Les pertes en hommes dans les guerres modernes.
Beaucoup de personnes s'imaginent que la perfection des armes modernes entraîne fatalement des pertes effroyables à la guerre. D'autres soutiennent le contraire; dès 1868, le colonel Ardant du Picq, du 10e de ligne (tué à l'ennemi, sous Metz, le 15 août 1870), écrivait: «Combattre de loin est naturel à l'homme; du premier jour, toute son industrie n'a tendu qu'à obtenir ce résultat, et il continue... L'invention des armes à feu a diminué les pertes des vaincus dans les combats; leur perfectionnement l'a diminué et le diminue chaque jour...»
Ces deux opinions paraissent beaucoup trop absolues, mais la statistique est plutôt rassurante.
En 1859, à Magenta, 48.000 Franco-Sardes perdent 8 %; 62.620 Autrichiens 9,2 %. A Solférino, 151.000 Franco-Sardes perdent 8,9 %; 133.000 Autrichiens, 10,3 %. Pendant cette campagne, on employa pour la première fois le canon rayé de 4.
En 1866, à Koeniggraetz, les Prussiens (220.982) ont le fusil à aiguille et une artillerie médiocre; les Autrichiens (215.134) possèdent des canons excellents, mais sont encore armés de fusil à piston. Les Prussiens perdent 4 %; les Autrichiens 11 %.
En 1870, les pertes furent parfois plus élevées. A cette époque, il existe une différence d'armement entre les deux adversaires. Les Allemands ont encore le fusil à aiguille, mais leur canon se chargeant par la culasse est très supérieur à notre matériel, qui date de 1859. Il est vrai que notre chassepot vaut mieux que le fusil prussien.
A Froeschwiller, de 8 h. 30 du matin à 4 heures du soir, les Allemands (71.500 engagés) ont eu 9.270 tués ou blessés, soit 13 %, les Français (36.860), 8.000, soit 21 %.
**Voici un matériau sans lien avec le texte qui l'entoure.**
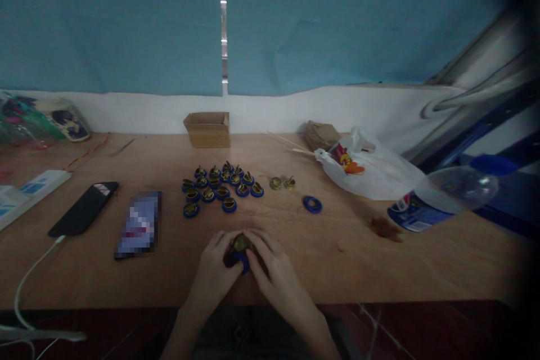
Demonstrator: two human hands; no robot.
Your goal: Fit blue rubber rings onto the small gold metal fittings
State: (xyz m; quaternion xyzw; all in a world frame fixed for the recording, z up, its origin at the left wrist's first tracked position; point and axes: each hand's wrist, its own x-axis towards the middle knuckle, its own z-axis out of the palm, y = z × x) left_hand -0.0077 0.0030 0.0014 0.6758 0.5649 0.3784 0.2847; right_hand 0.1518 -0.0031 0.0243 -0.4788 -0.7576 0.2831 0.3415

A Rezonville, de 11 heures du matin à 9 heures du soir, les pertes des Allemands (63.000) sont de 15.800 hommes, soit 25 %; les nôtres (113.000) de 11.460, soit 10 %.
A Saint-Privat, la lutte est menée de 11 h. 45 du matin à 9 heures du soir, par 190.000 Allemands, contre 110 000 Français; elle coûte aux premiers 20.130 hommes hors de combat, soit 10 %, et à nous 12.270, soit 11,5 %. Encore faut-il ajouter que ce jour-là, dans l'espace de trente à trente-cinq minutes, de 5 heures un quart du soir à 6 heures moins un quart, la garde prussienne a perdu 309 officiers et 7.923 hommes.
Pendant la guerre russo-turque, à la bataille de Plewna (11 décembre 1877), les Russo-Roumains (120.000) ne perdent que 1,6 %; les Turcs (36.000), environ 15 %.